The car industry will change more in the next five to 10 years than it has in the past 50, driven by the convergence of connectivity, electrification and changing customer needs says Mary Barra, chairman and CEO of General Motors. A vehicle won't be just a tool to get you to your destination, though it will still be that. It will be a "mobile rolling device", she says. And it will understand you to an extent that won't seem so uncanny by then.

Cars will be fully integrated with our digital lives and synced with our calendars and social media. They will know our plans before we get in, as well as our habits, preferred service stations, fast food outlets, taste in podcasts and even driving mood via our playlist choice. "Once you start unlocking access to the vehicle via connectivity, you get a bunch of services like never before," says George Parthimos, CEO of Connexion, a Melbourne-based company that makes software for internet-connected cars.

"Hands-off" technology will be more widely available, but cars won't be driving themselves, other than for long enough to, say, make a video call or compose an email. As Techradar reports, the latest BMW 7 series already lets you take your hands off the wheel for up to 15 seconds, and stays centred in a lane at high speeds. But it will be 10 to 20 years before you can expect a car to drive you safely from door to door, Parthimos says. Safety and security is a "massive area", and "they want to make sure they get that right. You don't want hackers to take control of your car," he says.

When integrated into the "Internet of Things" ecosystem, cars will be able to "understand the requirements of your home" and so provide individualised service. "They almost become your butler," says Parthimos.

That's another level on from apps such as Toyota Link, which gives drivers directions, weather information and real-time advice on where to find cheap fuel. It lets them search accommodation, restaurants and businesses in their area while listening to their choice of playlist through the internet music streaming service Pandora, all through the vehicle's audio unit, using Bluetooth and a compatible smartphone.

By 2026 cars will communicate with each other and share information about traffic flow, mishaps, speed and road and weather conditions. If a car stops suddenly or is in danger of hitting another vehicle, all the cars around it will instantly know. They'll be alert and alarmed, with some able to take partial control of the brakes or steering to help avoid a collision.

They'll also be connected to road infrastructure like smart highways and traffic lights, so they can not only self-correct if straying from their lanes, but propose a change of plan en route based on real-time conditions. They'll feed us information via augmented-reality, videogame-style smart displays that blur the distinction between road and screen.

And cars will also have to engage with government-imposed measures to try to address congestion.

"You can't build a city out of congestion," says Chinh Ho, a senior researcher from Sydney University's Institute of Transport and Logistic Studies. "In order to reduce congestion you have to target people who use cars at the moment and get them out of their cars. The only way is to increase the cost and provide more affordable public transport.

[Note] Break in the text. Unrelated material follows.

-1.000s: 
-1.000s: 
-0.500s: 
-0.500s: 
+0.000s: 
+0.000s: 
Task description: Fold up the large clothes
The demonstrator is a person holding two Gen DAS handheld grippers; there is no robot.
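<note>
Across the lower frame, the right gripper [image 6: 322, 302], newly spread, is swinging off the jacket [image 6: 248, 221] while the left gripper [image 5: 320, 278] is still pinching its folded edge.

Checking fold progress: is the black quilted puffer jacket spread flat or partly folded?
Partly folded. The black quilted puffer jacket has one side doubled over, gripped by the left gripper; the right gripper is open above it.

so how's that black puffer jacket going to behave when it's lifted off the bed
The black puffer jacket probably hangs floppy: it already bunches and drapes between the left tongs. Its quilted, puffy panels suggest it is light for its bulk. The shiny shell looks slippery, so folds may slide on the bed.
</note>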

To this end, governments continue to examine ways in which motorists might be charged according to how far and when they travel – on all roads, not just dedicated tollways. The Turnbull government is looking at a system of road pricing for heavy vehicles, which would more closely link vehicle charges to their driving kilometres. And, ambitiously perhaps, the federal government has said it will investigate the "potential next steps of options to introduce cost-reflective road pricing for all vehicles".

There'll also be more ride-sharing, and more vehicles powered by electricity. The vehicle fleet will be a mix of combustion, electric and hybrid.

Elon Musk's Tesla Motors is basking in the caressing spotlight reserved for disruptors while burning through investors' cash. But it's the mainstream car companies that will set the future of the car over the next decade, as Bloomberg argues. VW intends spending $US11.2 billion on electric cars with the expectation that up to 25 per cent of its unit sales will be electric by 2025.

By 2026, battery life will have extended so electric vehicles can range up to 800km instead of the current 500km, and batteries will have come down in price. As that happens, the advantages over combustion engines will be more prominent: less maintenance, better air quality, smoother driving, faster acceleration. Logic will be on their side, as Bloomberg notes, because electric vehicles are a vastly superior platform for all the things we expect of cars: autonomous driving, infotainment, connected vehicle and transport-as-a-service technologies. "It simply makes no sense to have an inherently analogue power unit – vibrating, volatile-liquid-consuming, hot-polluting-exhaust-producing – at the heart of a fully digital, sensor-pervaded, solid-state-electronics-controlled system."